The Shallows

I admit I went into The Shallows a convinced follower of the modern computer cult. I am not ashamed to say the book did not change my mind–well, maybe it did, given all that constantly changing neural pathways business. I was more impressed with Carr’s elucidations of how computers and the internet have changed the way we think than I was his doomsaying and especially his call to “grab an oar” and resist the current. I am thankful he was aware of his conservative stance in the “Luddite!-Philistine!” exchange between the pro- and anti-internet groups, and that kept me reading. I am convinced that he is right, that the internet is changing the way we think, like the typewriter did to Nietzsche. But what’s with the “loss of morality” garbage?

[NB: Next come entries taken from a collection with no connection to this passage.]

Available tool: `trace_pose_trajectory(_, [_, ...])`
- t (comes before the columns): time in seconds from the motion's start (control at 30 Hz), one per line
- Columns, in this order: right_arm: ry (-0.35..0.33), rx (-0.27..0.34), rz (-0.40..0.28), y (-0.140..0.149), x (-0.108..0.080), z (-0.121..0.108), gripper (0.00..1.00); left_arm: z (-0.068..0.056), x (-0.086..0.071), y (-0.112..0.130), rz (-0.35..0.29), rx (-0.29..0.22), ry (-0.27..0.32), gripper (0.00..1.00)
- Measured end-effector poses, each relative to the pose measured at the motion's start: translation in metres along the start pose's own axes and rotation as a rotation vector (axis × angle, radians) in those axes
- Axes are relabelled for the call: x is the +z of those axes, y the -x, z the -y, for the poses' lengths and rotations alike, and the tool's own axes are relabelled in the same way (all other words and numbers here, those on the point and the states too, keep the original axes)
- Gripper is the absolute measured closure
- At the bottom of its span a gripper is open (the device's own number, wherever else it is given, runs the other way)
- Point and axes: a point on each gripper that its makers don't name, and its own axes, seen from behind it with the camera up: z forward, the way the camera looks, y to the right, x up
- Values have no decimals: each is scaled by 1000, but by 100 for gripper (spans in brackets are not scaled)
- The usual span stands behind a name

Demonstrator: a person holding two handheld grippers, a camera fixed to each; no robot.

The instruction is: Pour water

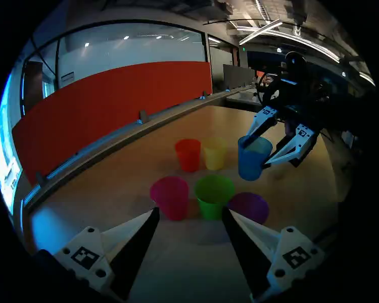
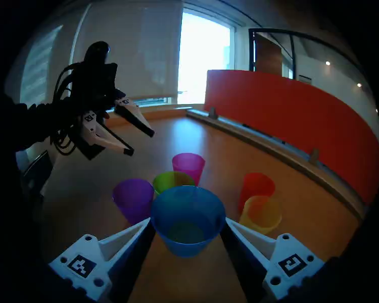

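Right gripper (image 2: 187, 223) | blue cup (image 2: 188, 237) clamped between its fingers | near green cup (image 2: 172, 180)

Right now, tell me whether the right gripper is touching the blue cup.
Touching. In the left gripper view, both fingers of the right gripper press opposite sides of the blue cup; the right gripper view shows it wedged between them.

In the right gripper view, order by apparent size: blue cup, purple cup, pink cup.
1. blue cup, nearest the camera.
2. purple cup.
3. pink cup, farthest.
Nearness may cause this; true sizes are unsure.
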Motion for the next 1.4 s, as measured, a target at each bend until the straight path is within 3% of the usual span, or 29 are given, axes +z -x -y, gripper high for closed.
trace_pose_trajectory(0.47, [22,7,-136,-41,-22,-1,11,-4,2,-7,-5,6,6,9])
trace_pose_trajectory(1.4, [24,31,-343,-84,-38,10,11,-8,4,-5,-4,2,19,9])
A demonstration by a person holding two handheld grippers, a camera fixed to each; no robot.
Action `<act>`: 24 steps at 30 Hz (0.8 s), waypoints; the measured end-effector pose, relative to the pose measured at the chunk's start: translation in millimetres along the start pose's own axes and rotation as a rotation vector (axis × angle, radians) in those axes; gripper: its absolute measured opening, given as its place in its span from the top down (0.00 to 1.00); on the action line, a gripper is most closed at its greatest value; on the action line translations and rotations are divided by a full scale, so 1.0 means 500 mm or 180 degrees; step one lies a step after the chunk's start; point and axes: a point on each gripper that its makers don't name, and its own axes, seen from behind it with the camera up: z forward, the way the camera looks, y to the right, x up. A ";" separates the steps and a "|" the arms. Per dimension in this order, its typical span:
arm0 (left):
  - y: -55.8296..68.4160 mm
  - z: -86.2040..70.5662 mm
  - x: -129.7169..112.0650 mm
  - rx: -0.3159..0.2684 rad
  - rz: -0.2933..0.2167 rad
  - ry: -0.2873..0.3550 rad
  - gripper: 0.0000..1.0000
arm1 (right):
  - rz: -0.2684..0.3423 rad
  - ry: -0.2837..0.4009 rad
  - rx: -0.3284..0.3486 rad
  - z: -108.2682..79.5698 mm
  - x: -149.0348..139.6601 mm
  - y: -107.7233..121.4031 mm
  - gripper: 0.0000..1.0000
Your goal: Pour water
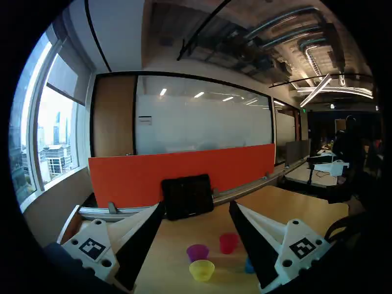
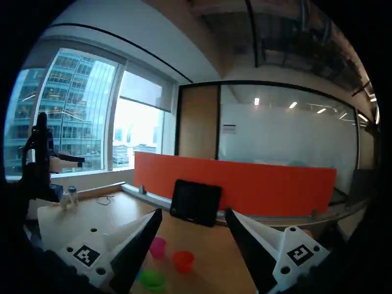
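Note:
Small plastic cups stand on the wooden desk [image 1: 206, 230]. In the left gripper view I see a purple cup [image 1: 197, 252], a red cup [image 1: 229, 242], a yellow cup [image 1: 202, 270] nearest, and a blue cup [image 1: 249, 266] partly hidden by the right finger. My left gripper [image 1: 196, 215] hovers above them, open and empty. In the right gripper view a pink cup [image 2: 158, 247], an orange-red cup [image 2: 183, 260] and a green cup [image 2: 152, 280] sit on the desk [image 2: 215, 250]. My right gripper [image 2: 192, 218] is open over them, holding nothing.
A black tablet-like panel [image 1: 187, 196] leans against the orange divider [image 1: 181, 174]. A small capped bottle [image 2: 72, 195] and a black stand [image 2: 39, 161] sit at the far left by the window. Another desk with items [image 1: 326, 169] and a person lie at the right.

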 end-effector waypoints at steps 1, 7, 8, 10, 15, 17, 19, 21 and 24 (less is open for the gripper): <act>0.007 0.001 -0.001 -0.0047 -0.0012 -0.0008 0.03 | -0.0005 0.0000 0.0062 -0.001 0.004 -0.008 0.00; 0.036 0.006 -0.018 -0.0266 -0.0135 -0.0080 0.03 | -0.0016 0.0017 0.0310 -0.009 0.013 -0.042 0.00; 0.037 0.007 -0.021 -0.0290 -0.0144 -0.0094 0.03 | -0.0018 0.0020 0.0331 -0.009 0.012 -0.044 0.00; 0.038 0.011 -0.026 -0.0314 -0.0140 -0.0115 0.03 | -0.0019 0.0017 0.0363 -0.011 0.011 -0.048 0.00; 0.045 0.014 -0.033 -0.0369 -0.0072 -0.0152 0.03 | -0.0040 -0.0002 0.0434 -0.014 0.009 -0.053 0.00; 0.053 0.013 -0.035 -0.0416 -0.0045 -0.0161 0.03 | -0.0060 -0.0019 0.0464 -0.015 0.007 -0.053 0.00; 0.062 0.012 -0.039 -0.0476 -0.0021 -0.0179 0.03 | -0.0063 -0.0044 0.0498 -0.017 0.004 -0.055 0.00; 0.072 0.011 -0.043 -0.0541 0.0002 -0.0201 0.03 | -0.0057 -0.0075 0.0540 -0.019 0.001 -0.057 0.00; 0.086 0.010 -0.049 -0.0644 0.0039 -0.0233 0.03 | -0.0041 -0.0123 0.0625 -0.024 -0.004 -0.063 0.00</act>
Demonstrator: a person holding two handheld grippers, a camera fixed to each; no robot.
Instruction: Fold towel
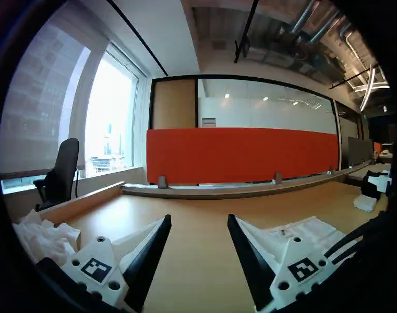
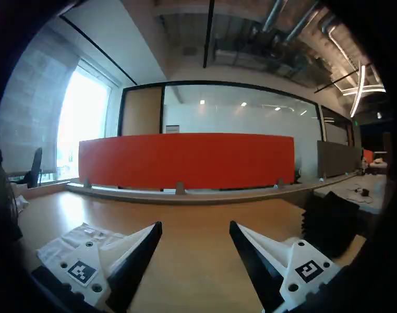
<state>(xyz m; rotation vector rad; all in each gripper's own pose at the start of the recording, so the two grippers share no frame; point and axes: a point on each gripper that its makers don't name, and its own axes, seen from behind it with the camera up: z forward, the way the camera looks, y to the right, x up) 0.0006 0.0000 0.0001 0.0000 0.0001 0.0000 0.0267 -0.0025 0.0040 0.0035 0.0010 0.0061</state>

Humans weren’t exactly moral beings at the start. Is an angry mob holding rope in the town square of an arboreal village really less empathetic than the same multitude of people relaxing in their computer chairs? The internet has, I think, made people more empathetic. Websites like Reddit reveal the dangers of private prisons. Websites like YouTube allow victims of police brutality to prove they were victimized and draw outside attention to oppressive local governments.

Speed of information doesn’t seem to affect human empathy negatively if you ask me. Political lies like President Ronald Reagan’s “welfare queen” can now be fact-checked. Yes, the internet can be used to spread lies as well. But the printing press did nothing but that for decades, and who regrets its invention now? The Pope? Cry me a river.